• _EXERCISE_
When the line containing "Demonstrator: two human" is reached, include it and end there; set down verbatim every line before it, starting at the top of the records.

INPUT FOR THIS TASK Start Marker

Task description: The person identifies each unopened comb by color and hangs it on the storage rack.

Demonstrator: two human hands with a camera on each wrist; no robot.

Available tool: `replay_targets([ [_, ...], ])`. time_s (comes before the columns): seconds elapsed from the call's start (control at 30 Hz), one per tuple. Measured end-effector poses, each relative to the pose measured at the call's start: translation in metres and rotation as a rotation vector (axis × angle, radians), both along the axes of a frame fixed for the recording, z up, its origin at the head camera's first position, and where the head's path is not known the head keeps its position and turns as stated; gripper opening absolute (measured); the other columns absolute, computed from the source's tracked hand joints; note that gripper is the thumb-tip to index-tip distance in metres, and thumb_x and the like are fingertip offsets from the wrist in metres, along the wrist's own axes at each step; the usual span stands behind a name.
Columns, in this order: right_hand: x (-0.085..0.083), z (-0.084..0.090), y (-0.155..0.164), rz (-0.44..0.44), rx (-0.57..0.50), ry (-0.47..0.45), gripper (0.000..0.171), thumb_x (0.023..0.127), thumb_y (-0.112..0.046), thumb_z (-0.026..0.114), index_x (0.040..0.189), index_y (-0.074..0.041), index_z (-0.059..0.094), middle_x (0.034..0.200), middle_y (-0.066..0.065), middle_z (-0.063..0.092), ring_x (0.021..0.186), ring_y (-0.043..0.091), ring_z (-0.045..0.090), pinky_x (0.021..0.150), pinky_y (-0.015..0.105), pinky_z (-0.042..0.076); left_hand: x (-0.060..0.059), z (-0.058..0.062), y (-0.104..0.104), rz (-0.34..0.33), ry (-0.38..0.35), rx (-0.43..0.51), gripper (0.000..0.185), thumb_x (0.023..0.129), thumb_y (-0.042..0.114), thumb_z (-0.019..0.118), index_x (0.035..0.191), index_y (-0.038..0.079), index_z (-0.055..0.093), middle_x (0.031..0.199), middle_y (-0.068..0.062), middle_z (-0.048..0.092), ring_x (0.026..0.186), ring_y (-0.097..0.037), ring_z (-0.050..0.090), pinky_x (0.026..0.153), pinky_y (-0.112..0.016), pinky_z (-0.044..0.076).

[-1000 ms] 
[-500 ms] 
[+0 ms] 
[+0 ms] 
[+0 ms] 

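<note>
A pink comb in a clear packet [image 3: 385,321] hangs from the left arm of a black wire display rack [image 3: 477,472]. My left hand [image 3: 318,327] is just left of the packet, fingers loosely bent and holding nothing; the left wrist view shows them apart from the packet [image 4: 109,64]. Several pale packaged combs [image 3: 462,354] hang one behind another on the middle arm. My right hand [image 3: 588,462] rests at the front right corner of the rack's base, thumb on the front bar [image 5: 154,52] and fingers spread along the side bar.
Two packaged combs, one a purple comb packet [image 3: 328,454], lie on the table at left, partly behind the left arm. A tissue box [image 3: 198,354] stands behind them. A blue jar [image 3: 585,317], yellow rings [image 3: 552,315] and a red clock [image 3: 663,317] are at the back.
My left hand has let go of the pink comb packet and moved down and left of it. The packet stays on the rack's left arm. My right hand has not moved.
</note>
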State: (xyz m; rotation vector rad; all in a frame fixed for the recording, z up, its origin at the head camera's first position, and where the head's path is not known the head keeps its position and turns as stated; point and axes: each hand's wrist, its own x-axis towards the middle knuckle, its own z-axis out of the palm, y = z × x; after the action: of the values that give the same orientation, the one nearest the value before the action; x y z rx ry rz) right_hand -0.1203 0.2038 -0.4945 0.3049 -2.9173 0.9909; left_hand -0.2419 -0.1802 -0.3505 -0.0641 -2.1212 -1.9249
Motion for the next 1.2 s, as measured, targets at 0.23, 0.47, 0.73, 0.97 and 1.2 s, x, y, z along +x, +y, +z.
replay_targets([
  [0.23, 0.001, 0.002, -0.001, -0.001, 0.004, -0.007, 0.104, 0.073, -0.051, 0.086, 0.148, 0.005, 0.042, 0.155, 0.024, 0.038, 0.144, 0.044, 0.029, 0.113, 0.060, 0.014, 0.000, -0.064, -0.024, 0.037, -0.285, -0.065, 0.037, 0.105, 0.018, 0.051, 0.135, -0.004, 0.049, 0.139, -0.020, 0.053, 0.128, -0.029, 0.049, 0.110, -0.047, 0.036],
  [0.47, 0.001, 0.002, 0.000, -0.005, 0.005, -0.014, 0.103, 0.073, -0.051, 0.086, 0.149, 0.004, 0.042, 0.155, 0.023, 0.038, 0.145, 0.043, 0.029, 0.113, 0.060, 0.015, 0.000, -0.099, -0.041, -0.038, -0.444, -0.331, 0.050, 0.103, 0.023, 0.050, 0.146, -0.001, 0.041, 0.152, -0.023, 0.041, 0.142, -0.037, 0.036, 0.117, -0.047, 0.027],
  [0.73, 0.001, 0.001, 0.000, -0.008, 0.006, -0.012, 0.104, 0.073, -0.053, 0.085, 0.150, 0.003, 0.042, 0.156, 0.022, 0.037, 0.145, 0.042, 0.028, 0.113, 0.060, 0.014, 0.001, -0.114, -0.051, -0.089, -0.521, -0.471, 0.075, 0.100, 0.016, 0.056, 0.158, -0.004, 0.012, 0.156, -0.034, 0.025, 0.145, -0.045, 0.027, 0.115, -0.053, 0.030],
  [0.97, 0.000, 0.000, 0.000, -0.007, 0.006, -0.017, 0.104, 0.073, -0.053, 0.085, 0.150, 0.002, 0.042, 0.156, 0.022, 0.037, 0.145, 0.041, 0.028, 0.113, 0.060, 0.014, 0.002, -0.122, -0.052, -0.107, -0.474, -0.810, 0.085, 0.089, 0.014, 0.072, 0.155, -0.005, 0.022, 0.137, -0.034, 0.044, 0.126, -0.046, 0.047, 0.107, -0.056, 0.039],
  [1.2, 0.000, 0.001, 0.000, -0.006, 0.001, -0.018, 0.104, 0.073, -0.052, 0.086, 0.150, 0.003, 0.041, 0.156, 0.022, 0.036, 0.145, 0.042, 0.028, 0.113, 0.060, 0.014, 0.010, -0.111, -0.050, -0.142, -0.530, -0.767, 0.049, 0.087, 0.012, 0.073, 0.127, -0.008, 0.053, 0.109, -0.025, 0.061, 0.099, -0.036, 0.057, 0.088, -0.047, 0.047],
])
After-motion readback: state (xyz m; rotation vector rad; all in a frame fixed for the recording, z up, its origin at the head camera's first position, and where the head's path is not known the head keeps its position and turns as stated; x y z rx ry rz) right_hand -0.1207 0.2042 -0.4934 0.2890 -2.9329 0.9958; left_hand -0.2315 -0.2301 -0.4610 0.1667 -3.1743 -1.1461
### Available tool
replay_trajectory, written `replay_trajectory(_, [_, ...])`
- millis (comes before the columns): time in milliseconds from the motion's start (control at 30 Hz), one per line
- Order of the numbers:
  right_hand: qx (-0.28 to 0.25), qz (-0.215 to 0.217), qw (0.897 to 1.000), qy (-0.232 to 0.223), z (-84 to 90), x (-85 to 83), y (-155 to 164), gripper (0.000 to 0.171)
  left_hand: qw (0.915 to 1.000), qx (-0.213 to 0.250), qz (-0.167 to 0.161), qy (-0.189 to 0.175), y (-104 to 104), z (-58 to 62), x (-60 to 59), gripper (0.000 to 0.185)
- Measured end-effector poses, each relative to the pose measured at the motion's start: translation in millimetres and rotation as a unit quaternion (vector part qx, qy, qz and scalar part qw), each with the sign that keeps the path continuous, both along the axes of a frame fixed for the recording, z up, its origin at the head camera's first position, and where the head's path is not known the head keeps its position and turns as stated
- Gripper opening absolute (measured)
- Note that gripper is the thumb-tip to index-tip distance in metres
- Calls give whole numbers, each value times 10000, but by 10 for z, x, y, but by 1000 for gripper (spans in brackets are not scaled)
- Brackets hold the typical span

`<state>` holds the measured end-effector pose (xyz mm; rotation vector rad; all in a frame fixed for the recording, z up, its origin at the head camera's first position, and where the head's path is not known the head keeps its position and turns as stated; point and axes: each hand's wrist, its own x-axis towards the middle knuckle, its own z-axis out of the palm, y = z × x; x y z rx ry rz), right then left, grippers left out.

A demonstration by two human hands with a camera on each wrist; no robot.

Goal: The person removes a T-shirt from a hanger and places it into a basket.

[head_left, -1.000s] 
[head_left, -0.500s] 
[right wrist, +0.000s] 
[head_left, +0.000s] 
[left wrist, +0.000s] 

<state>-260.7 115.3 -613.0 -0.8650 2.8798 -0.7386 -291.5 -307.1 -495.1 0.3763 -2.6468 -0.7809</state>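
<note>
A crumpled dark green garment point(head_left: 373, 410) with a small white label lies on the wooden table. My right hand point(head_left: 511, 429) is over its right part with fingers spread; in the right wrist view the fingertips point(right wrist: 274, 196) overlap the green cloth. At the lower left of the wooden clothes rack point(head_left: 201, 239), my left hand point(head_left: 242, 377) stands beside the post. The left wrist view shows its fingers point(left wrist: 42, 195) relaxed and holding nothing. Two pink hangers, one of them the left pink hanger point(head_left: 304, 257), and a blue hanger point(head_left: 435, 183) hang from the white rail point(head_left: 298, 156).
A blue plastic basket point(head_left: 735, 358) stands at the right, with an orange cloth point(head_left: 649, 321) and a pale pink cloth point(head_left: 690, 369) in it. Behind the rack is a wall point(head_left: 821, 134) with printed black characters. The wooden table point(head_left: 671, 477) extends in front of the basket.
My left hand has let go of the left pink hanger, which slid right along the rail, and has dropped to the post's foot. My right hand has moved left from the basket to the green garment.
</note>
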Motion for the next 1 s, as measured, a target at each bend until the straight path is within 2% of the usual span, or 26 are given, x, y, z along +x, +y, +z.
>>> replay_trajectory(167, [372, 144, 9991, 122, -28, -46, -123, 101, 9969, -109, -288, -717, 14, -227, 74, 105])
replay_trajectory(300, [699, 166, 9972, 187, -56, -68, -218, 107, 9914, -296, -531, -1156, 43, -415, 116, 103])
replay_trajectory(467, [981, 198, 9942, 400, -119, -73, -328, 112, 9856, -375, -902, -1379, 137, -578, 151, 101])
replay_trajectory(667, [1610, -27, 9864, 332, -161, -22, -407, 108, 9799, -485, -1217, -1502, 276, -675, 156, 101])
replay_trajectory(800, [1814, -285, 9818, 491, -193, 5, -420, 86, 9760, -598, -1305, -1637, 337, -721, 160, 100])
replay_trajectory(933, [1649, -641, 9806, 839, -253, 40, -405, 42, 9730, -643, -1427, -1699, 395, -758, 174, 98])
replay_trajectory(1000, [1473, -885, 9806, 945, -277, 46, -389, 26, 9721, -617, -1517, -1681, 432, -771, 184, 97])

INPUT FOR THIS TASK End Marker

• _OUTPUT FOR THIS TASK_
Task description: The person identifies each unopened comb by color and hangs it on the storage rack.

Demonstrator: two human hands with a camera on each wrist; no robot.

The answer has nothing more to it.